【每日一词】 haphazard - adj. 无计划的,没有条理的 adv. 杂乱无章地,无计划地 n. 偶然
haphazard
1 of 2 adjective : marked by lack of plan, order, or direction
a haphazard assemblage of furniture
not … a collection of haphazard schemes, but rather the orderly component parts of a connected and logical whole
—F. D. Roosevelt
2 of 2 noun : CHANCE sense 1
this little remnant preserved by the haphazard of chance —Edith Hamilton
take our principles at haphazard —John Locke
Did you know?
The hap in haphazard comes from an English word that means "happening," as well as "chance or fortune." Hap, in turn, comes from the Old Norse word happ, meaning "good luck." Perhaps it's no accident that hazard also has its own connotations of chance and luck: while it now refers commonly to something that presents danger, at one time it referred to a dice game similar to craps. (The name ultimately comes from the Arabic word al-zahr, meaning "the die.") Haphazard first entered English as a noun meaning "chance" in the 16th century, and soon afterward was being used as an adjective to describe things with no apparent logic or order.
Synonyms
Adjective
aimless,arbitrary,catch-as-catch-can,desultory,
erratic,helter-skelter,hit-or-miss,random,scattered,slapdash,stray
Examples of haphazard in a Sentence
Adjective
We were given a haphazard tour of the city.
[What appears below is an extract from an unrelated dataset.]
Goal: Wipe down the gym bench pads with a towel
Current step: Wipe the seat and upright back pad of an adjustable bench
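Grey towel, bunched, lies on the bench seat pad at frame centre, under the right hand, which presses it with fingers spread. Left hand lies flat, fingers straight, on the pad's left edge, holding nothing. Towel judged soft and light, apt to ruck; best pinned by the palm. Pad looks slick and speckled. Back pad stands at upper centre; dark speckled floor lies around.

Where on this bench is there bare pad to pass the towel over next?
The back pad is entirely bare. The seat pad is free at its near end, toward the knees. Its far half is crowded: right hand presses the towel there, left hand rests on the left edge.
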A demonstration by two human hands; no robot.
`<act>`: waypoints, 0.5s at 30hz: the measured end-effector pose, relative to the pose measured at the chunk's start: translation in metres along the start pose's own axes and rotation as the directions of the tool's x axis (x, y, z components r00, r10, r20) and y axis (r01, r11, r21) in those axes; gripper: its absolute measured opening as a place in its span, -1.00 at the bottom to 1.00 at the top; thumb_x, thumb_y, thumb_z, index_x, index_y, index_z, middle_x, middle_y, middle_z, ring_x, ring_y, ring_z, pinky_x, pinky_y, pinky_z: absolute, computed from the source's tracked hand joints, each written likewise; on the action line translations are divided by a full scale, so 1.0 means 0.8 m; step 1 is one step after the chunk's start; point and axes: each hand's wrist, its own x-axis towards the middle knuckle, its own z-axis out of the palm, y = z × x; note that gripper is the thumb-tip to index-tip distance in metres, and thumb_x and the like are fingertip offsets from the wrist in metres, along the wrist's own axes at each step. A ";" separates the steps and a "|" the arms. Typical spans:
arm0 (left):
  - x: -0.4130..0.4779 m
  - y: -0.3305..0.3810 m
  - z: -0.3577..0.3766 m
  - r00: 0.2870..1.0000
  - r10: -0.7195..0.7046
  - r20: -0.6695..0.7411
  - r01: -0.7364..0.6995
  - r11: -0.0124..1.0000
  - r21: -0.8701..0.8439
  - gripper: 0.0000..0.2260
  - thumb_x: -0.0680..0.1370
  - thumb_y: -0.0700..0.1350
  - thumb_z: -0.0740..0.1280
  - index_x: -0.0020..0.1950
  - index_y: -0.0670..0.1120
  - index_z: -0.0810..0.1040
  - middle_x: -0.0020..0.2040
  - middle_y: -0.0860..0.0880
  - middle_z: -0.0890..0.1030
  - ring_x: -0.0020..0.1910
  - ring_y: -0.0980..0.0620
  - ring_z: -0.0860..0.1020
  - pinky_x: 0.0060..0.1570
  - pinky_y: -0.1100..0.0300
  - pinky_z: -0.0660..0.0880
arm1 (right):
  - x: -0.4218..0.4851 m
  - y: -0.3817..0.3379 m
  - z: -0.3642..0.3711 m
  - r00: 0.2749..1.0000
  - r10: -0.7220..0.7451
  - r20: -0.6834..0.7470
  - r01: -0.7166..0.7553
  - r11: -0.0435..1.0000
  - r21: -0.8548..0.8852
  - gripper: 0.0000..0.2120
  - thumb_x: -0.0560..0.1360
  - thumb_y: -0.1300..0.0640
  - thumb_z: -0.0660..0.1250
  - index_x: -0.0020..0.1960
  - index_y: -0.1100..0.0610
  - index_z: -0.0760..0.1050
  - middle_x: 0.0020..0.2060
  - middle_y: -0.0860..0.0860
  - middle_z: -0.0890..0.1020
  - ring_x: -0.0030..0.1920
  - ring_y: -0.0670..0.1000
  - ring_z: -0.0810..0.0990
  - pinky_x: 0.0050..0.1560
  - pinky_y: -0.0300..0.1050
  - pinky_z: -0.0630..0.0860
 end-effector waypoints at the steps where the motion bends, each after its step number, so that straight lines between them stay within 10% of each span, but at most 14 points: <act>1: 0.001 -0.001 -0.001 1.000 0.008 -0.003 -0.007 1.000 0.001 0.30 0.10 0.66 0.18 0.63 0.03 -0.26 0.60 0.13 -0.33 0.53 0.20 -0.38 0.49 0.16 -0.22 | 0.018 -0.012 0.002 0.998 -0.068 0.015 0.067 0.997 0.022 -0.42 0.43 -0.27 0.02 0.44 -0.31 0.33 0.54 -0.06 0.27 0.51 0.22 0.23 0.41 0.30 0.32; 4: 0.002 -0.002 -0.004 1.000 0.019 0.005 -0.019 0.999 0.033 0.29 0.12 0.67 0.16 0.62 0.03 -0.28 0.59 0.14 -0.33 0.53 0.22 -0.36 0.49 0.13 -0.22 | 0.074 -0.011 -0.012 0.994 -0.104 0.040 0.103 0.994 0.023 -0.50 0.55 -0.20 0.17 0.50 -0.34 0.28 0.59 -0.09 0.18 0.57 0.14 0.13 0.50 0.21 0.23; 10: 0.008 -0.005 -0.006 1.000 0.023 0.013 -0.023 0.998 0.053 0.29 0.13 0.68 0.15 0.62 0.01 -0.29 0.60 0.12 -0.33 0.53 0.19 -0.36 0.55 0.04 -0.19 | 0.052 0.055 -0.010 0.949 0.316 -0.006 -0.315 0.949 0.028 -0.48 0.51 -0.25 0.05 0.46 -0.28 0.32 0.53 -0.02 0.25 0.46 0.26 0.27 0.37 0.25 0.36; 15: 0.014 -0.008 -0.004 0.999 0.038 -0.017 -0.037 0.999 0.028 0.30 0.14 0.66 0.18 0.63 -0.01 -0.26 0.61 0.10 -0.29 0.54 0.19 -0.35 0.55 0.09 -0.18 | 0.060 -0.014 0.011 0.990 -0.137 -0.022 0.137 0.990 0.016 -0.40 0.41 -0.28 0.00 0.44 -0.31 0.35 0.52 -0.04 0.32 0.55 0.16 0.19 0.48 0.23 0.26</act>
considering the haphazard way you measured the ingredients, it's a wonder the cookies came out this good
Recent Examples on the Web
Adjective
This approach also helps leaders avoid haphazard modernization—replacing outdated systems haphazardly without consideration for the impact and benefit to the overall business strategy and goals.
—Larry English, Forbes, 29 Feb. 2024
The last graves would not be removed until 1947, but most had already been carried off to two of the city’s haphazard pantheons: Evergreen, in Boyle Heights, founded in 1877, and Rosedale-Angelus, opened in 1884 in the then-faraway neighborhood of West Adams.